**REQUIREMENT:**
For each line in the data below that has the word "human", copy that line.
BEGIN SUPPLIED DATA
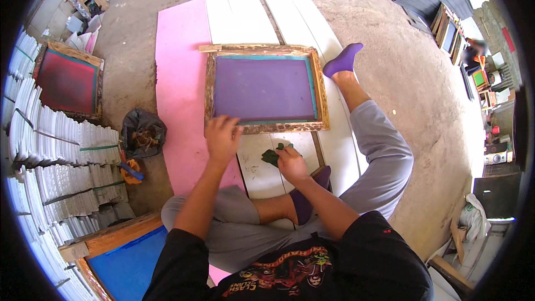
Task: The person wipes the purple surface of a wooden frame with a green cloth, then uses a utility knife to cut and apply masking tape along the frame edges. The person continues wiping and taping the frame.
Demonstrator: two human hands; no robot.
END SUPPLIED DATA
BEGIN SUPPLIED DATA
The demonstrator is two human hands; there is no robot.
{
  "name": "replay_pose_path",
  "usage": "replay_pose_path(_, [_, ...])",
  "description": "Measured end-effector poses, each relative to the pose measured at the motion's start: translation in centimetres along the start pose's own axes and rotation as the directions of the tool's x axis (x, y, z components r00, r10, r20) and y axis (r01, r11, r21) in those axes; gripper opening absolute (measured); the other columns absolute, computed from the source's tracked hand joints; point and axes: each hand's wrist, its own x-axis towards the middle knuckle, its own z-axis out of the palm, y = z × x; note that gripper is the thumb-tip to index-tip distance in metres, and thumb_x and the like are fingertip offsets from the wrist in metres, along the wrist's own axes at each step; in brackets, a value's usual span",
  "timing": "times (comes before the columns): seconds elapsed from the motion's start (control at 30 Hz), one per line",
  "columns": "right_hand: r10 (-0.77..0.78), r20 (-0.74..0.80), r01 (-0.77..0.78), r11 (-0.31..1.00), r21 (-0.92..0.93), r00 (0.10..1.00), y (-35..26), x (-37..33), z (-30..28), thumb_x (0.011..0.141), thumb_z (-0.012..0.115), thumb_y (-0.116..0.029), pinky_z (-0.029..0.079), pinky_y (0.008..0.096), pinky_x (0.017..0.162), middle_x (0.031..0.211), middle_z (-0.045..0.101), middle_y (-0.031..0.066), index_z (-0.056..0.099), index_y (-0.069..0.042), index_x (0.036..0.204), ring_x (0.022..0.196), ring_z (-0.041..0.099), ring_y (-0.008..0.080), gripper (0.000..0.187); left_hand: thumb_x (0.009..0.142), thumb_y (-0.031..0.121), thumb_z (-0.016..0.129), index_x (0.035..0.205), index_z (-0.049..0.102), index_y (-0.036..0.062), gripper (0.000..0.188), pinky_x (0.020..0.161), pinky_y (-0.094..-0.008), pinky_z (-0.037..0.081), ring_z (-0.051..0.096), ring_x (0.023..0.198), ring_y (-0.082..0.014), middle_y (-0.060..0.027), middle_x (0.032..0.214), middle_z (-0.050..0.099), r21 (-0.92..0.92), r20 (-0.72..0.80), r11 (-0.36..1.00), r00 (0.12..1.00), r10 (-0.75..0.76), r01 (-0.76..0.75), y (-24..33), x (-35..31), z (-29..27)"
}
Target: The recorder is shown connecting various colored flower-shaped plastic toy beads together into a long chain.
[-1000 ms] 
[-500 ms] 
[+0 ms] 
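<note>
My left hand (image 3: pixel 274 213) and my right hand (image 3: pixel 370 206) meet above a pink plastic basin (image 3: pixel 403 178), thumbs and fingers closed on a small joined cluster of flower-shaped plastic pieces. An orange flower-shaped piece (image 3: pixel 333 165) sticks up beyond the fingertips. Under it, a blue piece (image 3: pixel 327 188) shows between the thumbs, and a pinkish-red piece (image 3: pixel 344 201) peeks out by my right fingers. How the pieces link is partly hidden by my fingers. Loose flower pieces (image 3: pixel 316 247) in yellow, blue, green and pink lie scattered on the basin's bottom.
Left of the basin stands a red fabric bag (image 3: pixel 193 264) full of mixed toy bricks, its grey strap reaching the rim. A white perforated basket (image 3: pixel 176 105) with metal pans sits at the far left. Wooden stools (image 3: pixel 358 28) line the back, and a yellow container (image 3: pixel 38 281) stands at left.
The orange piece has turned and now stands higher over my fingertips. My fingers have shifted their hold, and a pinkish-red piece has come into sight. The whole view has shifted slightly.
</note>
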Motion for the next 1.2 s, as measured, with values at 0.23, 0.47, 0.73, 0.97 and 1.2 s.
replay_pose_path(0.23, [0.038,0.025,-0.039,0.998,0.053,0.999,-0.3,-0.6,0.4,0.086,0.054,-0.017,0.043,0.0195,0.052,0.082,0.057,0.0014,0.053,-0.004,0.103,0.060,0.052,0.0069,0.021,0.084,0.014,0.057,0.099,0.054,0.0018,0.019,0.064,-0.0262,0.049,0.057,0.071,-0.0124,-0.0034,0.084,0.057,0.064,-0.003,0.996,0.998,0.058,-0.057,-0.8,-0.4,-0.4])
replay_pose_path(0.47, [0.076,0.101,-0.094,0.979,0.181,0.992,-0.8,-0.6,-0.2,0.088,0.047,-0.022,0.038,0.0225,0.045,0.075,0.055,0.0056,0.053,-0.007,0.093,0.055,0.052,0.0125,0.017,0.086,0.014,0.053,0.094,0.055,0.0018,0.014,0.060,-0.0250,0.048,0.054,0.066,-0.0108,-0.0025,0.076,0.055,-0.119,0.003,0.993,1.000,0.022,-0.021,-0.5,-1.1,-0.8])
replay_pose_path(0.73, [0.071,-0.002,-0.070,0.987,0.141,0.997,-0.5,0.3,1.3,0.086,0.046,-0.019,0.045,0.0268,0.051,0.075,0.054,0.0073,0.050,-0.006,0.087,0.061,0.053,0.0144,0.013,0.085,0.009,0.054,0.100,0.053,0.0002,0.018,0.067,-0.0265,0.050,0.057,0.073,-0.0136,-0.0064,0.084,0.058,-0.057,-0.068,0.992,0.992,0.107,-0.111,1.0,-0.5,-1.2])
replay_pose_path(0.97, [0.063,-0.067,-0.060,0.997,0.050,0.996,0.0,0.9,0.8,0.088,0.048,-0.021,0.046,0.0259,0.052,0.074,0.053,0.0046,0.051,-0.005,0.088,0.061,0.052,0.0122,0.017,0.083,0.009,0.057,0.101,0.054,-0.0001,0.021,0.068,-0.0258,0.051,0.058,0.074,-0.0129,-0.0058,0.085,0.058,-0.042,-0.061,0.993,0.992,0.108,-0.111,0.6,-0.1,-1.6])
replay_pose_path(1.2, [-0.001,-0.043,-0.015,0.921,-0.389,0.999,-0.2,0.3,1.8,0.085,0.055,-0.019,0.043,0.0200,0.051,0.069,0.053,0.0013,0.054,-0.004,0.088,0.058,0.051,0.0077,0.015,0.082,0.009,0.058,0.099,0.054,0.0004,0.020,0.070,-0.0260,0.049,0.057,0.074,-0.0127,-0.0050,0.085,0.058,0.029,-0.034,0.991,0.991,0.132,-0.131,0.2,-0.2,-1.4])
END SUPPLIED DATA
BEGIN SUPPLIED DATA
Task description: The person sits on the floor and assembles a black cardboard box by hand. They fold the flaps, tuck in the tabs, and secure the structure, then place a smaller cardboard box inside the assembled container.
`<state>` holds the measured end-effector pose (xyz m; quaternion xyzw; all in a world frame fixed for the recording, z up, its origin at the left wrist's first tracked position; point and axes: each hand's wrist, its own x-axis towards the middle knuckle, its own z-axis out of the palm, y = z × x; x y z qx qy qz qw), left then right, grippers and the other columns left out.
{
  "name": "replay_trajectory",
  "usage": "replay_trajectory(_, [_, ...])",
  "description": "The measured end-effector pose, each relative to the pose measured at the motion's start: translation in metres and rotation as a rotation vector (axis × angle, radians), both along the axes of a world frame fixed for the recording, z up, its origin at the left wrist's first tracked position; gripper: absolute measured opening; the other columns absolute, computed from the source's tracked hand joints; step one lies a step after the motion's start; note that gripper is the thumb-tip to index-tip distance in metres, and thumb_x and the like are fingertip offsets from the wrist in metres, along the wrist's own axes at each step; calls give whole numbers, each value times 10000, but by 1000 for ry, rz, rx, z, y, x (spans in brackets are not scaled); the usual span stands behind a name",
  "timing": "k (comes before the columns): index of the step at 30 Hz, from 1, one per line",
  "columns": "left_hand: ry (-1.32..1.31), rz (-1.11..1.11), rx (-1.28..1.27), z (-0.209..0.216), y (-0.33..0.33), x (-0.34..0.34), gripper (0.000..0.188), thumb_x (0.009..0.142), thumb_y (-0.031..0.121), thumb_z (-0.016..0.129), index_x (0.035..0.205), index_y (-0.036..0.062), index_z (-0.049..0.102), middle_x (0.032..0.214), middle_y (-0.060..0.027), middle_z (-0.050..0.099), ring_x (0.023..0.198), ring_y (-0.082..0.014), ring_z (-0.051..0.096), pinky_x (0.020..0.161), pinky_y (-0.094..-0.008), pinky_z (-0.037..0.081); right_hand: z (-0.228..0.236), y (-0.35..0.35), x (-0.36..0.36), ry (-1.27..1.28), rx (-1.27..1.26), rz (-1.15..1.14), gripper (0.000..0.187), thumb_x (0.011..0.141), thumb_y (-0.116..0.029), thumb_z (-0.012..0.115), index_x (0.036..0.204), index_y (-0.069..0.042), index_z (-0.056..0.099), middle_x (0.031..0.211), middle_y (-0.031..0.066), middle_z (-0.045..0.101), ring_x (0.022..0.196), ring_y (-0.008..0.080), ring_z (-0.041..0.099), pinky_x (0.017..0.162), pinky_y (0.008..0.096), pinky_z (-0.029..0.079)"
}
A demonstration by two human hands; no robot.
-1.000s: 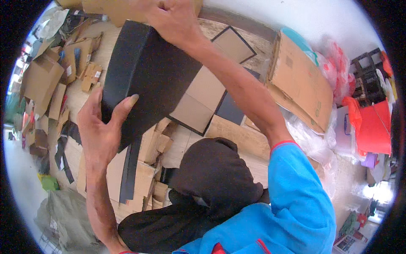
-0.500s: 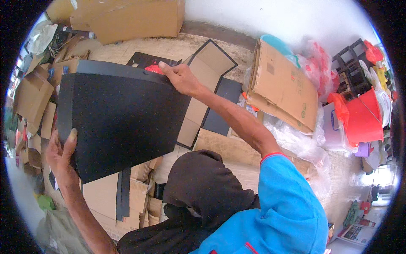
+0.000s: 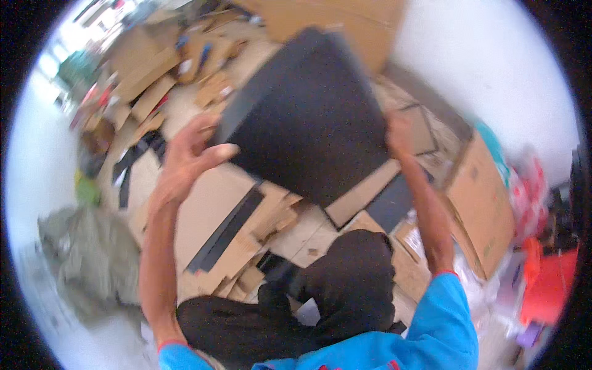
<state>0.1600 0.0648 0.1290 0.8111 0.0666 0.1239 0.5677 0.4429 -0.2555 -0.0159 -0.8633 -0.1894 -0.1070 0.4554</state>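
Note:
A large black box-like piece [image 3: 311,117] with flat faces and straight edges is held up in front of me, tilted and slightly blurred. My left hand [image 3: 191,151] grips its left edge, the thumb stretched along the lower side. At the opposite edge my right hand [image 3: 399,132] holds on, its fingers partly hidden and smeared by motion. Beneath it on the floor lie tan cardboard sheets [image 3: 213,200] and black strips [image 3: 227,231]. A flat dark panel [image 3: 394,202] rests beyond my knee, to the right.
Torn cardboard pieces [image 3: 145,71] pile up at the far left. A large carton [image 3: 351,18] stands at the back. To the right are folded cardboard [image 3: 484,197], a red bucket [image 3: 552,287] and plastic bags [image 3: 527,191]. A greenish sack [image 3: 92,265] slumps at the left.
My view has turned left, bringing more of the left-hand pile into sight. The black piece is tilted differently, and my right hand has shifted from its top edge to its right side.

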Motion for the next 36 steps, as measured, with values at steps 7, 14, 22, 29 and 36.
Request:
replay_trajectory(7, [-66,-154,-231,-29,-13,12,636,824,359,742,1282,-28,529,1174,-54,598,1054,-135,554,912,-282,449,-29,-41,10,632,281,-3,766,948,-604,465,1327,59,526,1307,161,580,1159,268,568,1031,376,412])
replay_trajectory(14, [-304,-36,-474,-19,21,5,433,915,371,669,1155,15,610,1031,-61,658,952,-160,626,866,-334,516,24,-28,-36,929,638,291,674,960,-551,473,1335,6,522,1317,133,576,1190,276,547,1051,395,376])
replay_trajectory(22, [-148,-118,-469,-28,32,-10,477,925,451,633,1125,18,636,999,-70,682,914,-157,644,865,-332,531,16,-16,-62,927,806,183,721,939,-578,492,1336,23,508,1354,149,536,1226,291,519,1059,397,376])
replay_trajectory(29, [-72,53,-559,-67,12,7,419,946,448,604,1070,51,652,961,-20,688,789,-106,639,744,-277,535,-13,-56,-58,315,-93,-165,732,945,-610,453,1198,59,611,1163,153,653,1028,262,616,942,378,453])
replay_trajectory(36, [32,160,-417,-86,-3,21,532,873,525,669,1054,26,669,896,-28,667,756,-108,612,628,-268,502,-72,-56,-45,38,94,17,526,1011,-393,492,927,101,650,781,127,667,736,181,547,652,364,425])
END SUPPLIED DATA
**RESULT OF THIS EXERCISE:**
Demonstrator: two human hands; no robot.
The demonstrator is two human hands; there is no robot.
A demonstration by two human hands; no robot.

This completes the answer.